A few days ago I saw a series of screencaps on Instagram of Agnès Varda talking about her breakthrough film Cléo de 5 à 7 (1962). In them she discusses the difference between what she calls “subjective time” and “objective time,” and goes on to discuss how she tried to illustrate both kinds of time in her film, so that you felt the passage of time literally, but also how Cléo feels during those two hours.









I’ve been thinking a lot about time lately, and especially the way I have been perceiving time. The week that my book came out at the end of February went by in a flash of excitement. March started out great, and then on the day of my first book tour event I got terrible news. I was literally on the jitney on my way to the Southampton Playhouse to introduce a screening of Girlfight, a still from which illustrates the cover of my book, when my cat sitter called and told me that my cat, Miss Fanny Brawne, was having a seizure and foaming at the mouth. She was rushed to the vet, but that whole evening I thought she was going to die. I tried to eat dinner with my partner
as we waited for news. In the middle of that dinner I got a phone call saying she had gone into heart failure and they weren’t sure she was going to make it. I sobbed so hard in that restaurant everyone stopped eating and stared at our table.Thankfully, modern veterinary medicine came through and Miss Fanny Brawne was able to come home a few days later, and now, aside from a few pills she has to take twice a day, she is mostly doing great. But I spent another several weeks on the road, attending book signings and film screenings. And I’m not going to lie, as wonderful as those events were and as grateful as I am to the venues who hosted me and the directors who were so gracious to be in conversation with me, I was mostly disassociating the entire time. All I could think about was getting back to my cat and whether the medicine would keep working. She is ten years old, so every second with her is a blessing.

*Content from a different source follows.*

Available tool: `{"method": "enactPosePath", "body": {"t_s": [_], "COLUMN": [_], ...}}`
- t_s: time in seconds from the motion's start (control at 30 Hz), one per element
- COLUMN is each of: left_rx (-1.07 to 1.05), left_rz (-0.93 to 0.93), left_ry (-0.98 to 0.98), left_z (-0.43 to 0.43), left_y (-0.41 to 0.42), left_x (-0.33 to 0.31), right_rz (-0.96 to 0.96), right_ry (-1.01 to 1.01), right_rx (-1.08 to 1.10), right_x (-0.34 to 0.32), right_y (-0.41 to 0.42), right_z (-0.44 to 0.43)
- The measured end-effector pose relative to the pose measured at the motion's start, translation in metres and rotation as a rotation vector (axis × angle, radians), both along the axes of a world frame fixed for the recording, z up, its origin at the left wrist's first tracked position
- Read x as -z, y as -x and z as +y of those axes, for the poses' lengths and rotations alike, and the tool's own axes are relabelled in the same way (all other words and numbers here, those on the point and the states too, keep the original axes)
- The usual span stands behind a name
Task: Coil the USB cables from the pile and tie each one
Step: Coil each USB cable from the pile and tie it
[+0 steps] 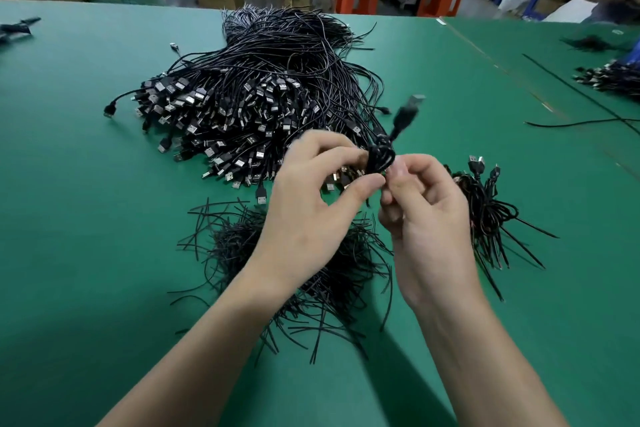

I was back for a few weeks when my book tour started back up again in April, although most of those dates didn’t go quite like they were supposed to. The screening of Love & Basketball in Boston was interrupted by a plumbing issue, which led to the second screening at the Brattle, where I was supposed to be in conversation with Bette Gordon, being cancelled. Thankfully, the community rallied around the institution, and they were able to raise funds not only to get the plumbing emergency taken care of, but also to keep paying their employees.
During this same time, I was deeply immersed in the work of David Lynch because of the Music Box Theatre’s celebration of his life and work, aptly titled David Lynch: Moving Through Time. Again, time became a central focus. Not just the time at the theatre, but the way that Lynch himself is always playing with how we conceive of time. Just as Varda spoke about, Lynch knows that emotions color how we experience time, but also that dreams can elongate time. They can stretch and mold and move us into another realm altogether. I have always been an avid dreamer. Sometimes I keep a dream journal, but often I just experience vivid dreams and let them go. Lately, however, I have been having terrible nightmares that seem to go on forever. I am happy to let them disappear back into the ether.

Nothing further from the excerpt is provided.